Mattarella zittisce i negazionisti "Foibe grande tragedia italiana"

Il presidente commemora gli infoibati vivi dai titini: «Dipinti come traditori dalla propaganda comunista»

Mattarella zittisce i negazionisti "Foibe grande tragedia italiana"

Seimila morti, 250mila profughi, un popolo in fuga, migliaia di famiglie separate. Sono questi, ricorda Sergio Mattarella, i numeri delle Foibe, le cifre «di una grande tragedia italiana» che per troppi anni si è cercato di coprire «sotto una cortina di silenzio», o di circoscrivere a evento quasi locale. Invece no, spiega il capo dello Stato, non è stata solo una «ritorsione eccessiva contro i torti del fascismo, come qualche storico negazionista o riduzionista ha provato a insinuare», ma pulizia etnica.
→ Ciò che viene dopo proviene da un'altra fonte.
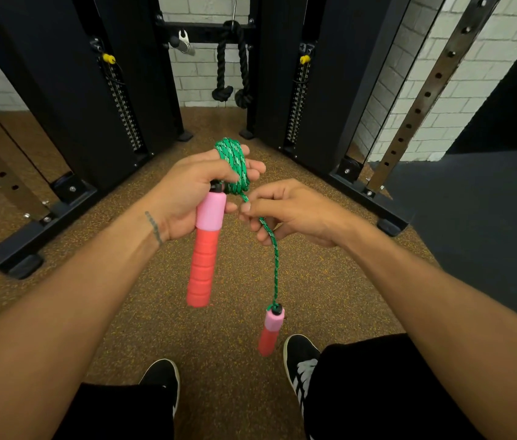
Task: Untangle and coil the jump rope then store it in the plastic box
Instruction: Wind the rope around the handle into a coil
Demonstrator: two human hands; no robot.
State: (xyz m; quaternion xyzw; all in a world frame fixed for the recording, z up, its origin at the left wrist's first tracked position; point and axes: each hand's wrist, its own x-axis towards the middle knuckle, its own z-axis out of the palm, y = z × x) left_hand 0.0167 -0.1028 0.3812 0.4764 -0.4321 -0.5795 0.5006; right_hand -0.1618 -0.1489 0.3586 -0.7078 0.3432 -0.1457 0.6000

E ancora: «Certa propaganda legata al comunismo internazionale dipingeva gli esuli come traditori, nemici del popolo che rifiutavano l'avvento del regime comunista, una massa indistinta di fascisti in fuga». Ebbene, «non era così, erano semplicemente italiani». Quanto al futuro, attenti a non sbandare: la libertà si difende «incoraggiando l'ideale europeo», non con il nazionalismo o litigando con Parigi.

Al Quirinale celebrazioni solenni della Giorno del Ricordo. Un Mattarella insolitamente duro condanna gli «orrori» commessi dagli jugoslavi titini e fa chiarezza su «un capitolo buio della storia nazionale e internazionale, che causò lutti, sofferenza e spargimento del sangue innocente di gente che non aveva nulla che fare con il regime». Un brutto passato di terrore, certo. Ma le parole del presidente hanno anche una chiave di lettura politica, quasi un avviso al governo impegnato in un braccio di ferro con Parigi e in polemiche sparse con la Ue sull'immigrazione. «L'Europa unita è nata sulle macerie e i fili spinati per dire mai più guerra, fanatismi nazionalistici, volontà di dominio e di sopraffazione. Per il mondo è stato un faro del diritto, delle libertà, del dialogo, della pace, un modo di vivere e di concepire la democrazia che va rafforzato e protetto dalle numerose insidie contemporanee», dalle «guerre commerciali alle negazioni dei diritti universali, alla corsa al riarmo».

Tutto ciò, sostiene il capo dello Stato, va «preservato» per non tornare indietro a quei «tempi bui». A quando, mentre in Italia «la conclusione del conflitto contro i nazifascisti sanciva la fine dell'oppressione e il graduale ritorno alla libertà e alla democrazia», a sud di Trieste «un destino di ulteriore sofferenza attendeva giuliani, fiumani e dalmati nelle zone occupate dalle truppe jugoslave». Cacciati di casa, uccisi e buttati nelle caverne del Carso. «Tra le vittime italiane di un odio, comunque intollerabile, che era insieme ideologico, etnico e sociale, vi furono molte persone che nulla avevano a che fare con i fascisti e le loro persecuzioni». Dopo le stragi nelle Foibe «i circa duecentocinquantamila mila profughi, che tutto avevano perduto e che guardavano alla madrepatria con speranza e fiducia, non sempre trovarono in Italia la comprensione e il sostegno dovuti la macchina dell'accoglienza».

Anzi, conclude il capo dello Stato, trovarono un'«intollerabile cortina di silenzio alimentata da interessi politici».

E soltanto dopo la caduta del muro di Berlino «una paziente e coraggiosa opera storiografica, non senza inaccettabili tentativi di delegittimazione», ha fatto piena luce sulle foibe e sull'esodo «restituendo questa pagina strappata alla storia e all'identità della Nazione». Quelle di Mattarella «sono parole epocali», commenta Carla Isabella Elena Cace, presidente dell'associazione nazionale dalmata. E il premier Giuseppe Conte: «Conservare la memoria è un nostro dovere».